[YOUR OBJECTIVE] Strip out all images, then restate the data verbatim.
**** DATA PROVIDED ****
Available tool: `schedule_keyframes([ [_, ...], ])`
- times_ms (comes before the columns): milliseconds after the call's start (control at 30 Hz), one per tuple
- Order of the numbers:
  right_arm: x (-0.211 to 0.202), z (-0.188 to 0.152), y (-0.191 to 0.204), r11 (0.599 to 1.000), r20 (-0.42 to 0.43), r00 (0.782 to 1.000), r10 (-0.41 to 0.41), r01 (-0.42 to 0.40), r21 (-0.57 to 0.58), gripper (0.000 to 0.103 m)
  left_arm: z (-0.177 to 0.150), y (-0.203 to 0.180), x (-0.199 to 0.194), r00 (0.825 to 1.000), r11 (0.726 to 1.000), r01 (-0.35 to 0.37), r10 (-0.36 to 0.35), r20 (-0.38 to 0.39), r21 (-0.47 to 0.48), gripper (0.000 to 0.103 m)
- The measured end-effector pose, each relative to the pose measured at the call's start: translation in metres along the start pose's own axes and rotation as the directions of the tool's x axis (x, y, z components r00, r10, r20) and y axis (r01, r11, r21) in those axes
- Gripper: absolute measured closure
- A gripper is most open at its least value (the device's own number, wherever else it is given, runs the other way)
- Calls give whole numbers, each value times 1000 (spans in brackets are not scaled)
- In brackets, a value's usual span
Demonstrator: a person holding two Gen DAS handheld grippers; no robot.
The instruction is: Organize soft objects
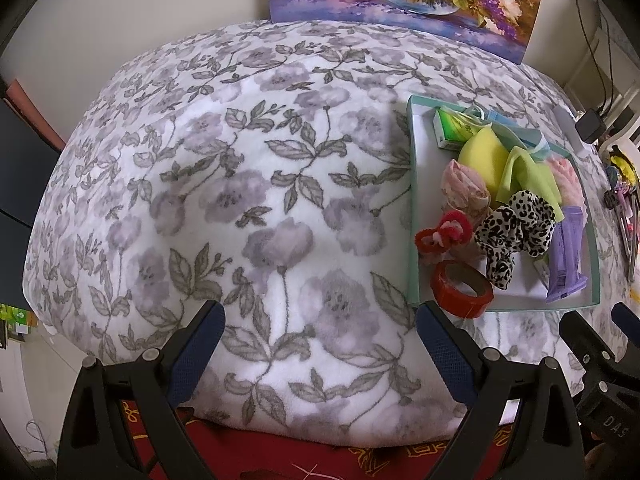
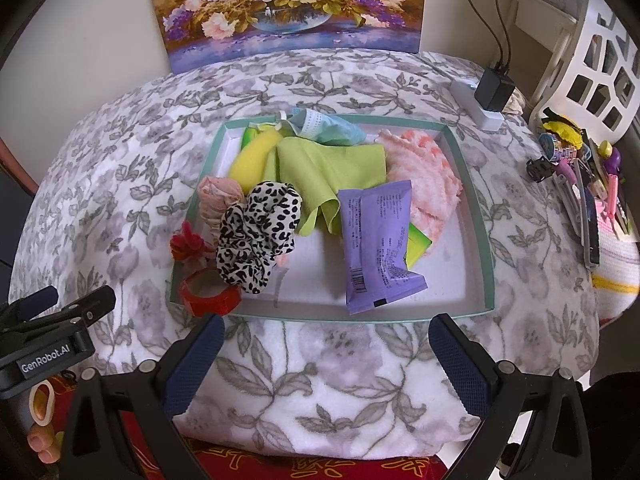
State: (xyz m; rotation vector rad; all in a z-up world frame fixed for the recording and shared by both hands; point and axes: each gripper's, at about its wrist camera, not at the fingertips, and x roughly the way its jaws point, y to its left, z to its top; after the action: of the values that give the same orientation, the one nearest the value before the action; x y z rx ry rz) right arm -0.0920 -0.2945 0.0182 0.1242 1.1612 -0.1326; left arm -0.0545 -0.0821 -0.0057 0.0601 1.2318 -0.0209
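Note:
A shallow teal-rimmed tray [image 2: 468, 184] [image 1: 414, 200] sits on the floral blanket and holds soft things: a leopard-print scrunchie [image 2: 260, 232] [image 1: 516, 228], a green cloth [image 2: 332, 172], a yellow sponge [image 2: 252, 156], a pink fluffy cloth [image 2: 428, 176], a purple packet [image 2: 376, 240], a pink scrunchie [image 2: 218, 196], a red scrunchie [image 2: 188, 246] and a blue mask [image 2: 328, 126]. A red tape roll [image 2: 208, 292] [image 1: 462, 288] leans on the tray's near left corner. My left gripper [image 1: 320, 324] is open over bare blanket, left of the tray. My right gripper [image 2: 326, 340] is open just before the tray's near rim.
A flower painting [image 2: 288, 4] leans on the back wall. A white power strip with a black charger [image 2: 486, 96] lies at the back right. Hair clips and small items [image 2: 580, 176] lie at the right edge beside a white basket [image 2: 592, 64]. A red patterned cloth [image 2: 280, 468] lies below the blanket.

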Motion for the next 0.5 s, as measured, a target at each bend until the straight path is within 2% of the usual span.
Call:
schedule_keyframes([
  [500,1,0,1,1000,1,1000,-1,1,-10,0,2,5,-3,1000,999,-2,3,15,-33,6],
])
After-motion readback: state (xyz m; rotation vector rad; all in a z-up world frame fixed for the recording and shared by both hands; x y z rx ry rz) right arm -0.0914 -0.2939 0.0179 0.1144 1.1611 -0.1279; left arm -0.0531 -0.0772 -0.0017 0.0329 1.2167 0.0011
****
[OUTPUT FOR THIS TASK]
Available tool: `schedule_keyframes([ [_, ...], ])`
- times_ms (comes before the columns): milliseconds after the call's start (control at 30 Hz), one per tuple
- Order of the numbers:
  right_arm: x (-0.211 to 0.202), z (-0.188 to 0.152), y (-0.191 to 0.204), r11 (0.599 to 1.000), r20 (-0.42 to 0.43), r00 (0.782 to 1.000), r10 (-0.41 to 0.41), r01 (-0.42 to 0.40), r21 (-0.57 to 0.58), gripper (0.000 to 0.103 m)
  left_arm: z (-0.177 to 0.150), y (-0.203 to 0.180), x (-0.199 to 0.194), r00 (0.825 to 1.000), r11 (0.726 to 1.000), r01 (-0.35 to 0.37), r10 (-0.36 to 0.35), r20 (-0.38 to 0.39), r21 (-0.47 to 0.48), gripper (0.000 to 0.103 m)
- The measured end-effector pose, each relative to the pose measured at the call's start: translation in metres along the start pose's own axes and rotation as the directions of the tool's x axis (x, y, z components r00, r10, r20) and y axis (r01, r11, r21) in those axes
- Gripper: absolute measured closure
- A gripper is most open at its least value (the device's own number, wherever else it is given, runs the other way)
- Calls give whole numbers, each value times 1000 (spans in brackets are not scaled)
- In brackets, a value's usual span
Demonstrator: a person holding two Gen DAS handheld grippers; no robot.
The instruction is: Organize soft objects
State: (xyz m; rotation vector rad; all in a z-up world frame fixed for the recording and shared by both hands; point and axes: each gripper's, at about its wrist camera, not at the fingertips, and x roughly the way its jaws point, y to its left, z to its top; after the action: of the values that give the same orientation, the one nearest the value before the action; x y z rx ry rz) right arm -0.0920 -0.2945 0.0182 0.1242 1.1612 -0.1326; left arm -0.0545 -0.0821 -0.0057 0.0601 1.2318 -0.0209
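Note:
A shallow teal-rimmed tray [image 2: 468, 184] [image 1: 414, 200] sits on the floral blanket and holds soft things: a leopard-print scrunchie [image 2: 260, 232] [image 1: 516, 228], a green cloth [image 2: 332, 172], a yellow sponge [image 2: 252, 156], a pink fluffy cloth [image 2: 428, 176], a purple packet [image 2: 376, 240], a pink scrunchie [image 2: 218, 196], a red scrunchie [image 2: 188, 246] and a blue mask [image 2: 328, 126]. A red tape roll [image 2: 208, 292] [image 1: 462, 288] leans on the tray's near left corner. My left gripper [image 1: 320, 324] is open over bare blanket, left of the tray. My right gripper [image 2: 326, 340] is open just before the tray's near rim.
A flower painting [image 2: 288, 4] leans on the back wall. A white power strip with a black charger [image 2: 486, 96] lies at the back right. Hair clips and small items [image 2: 580, 176] lie at the right edge beside a white basket [image 2: 592, 64]. A red patterned cloth [image 2: 280, 468] lies below the blanket.
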
Motion for the next 0.5 s, as measured, a target at each bend until the straight path is within 2% of the usual span.
Call:
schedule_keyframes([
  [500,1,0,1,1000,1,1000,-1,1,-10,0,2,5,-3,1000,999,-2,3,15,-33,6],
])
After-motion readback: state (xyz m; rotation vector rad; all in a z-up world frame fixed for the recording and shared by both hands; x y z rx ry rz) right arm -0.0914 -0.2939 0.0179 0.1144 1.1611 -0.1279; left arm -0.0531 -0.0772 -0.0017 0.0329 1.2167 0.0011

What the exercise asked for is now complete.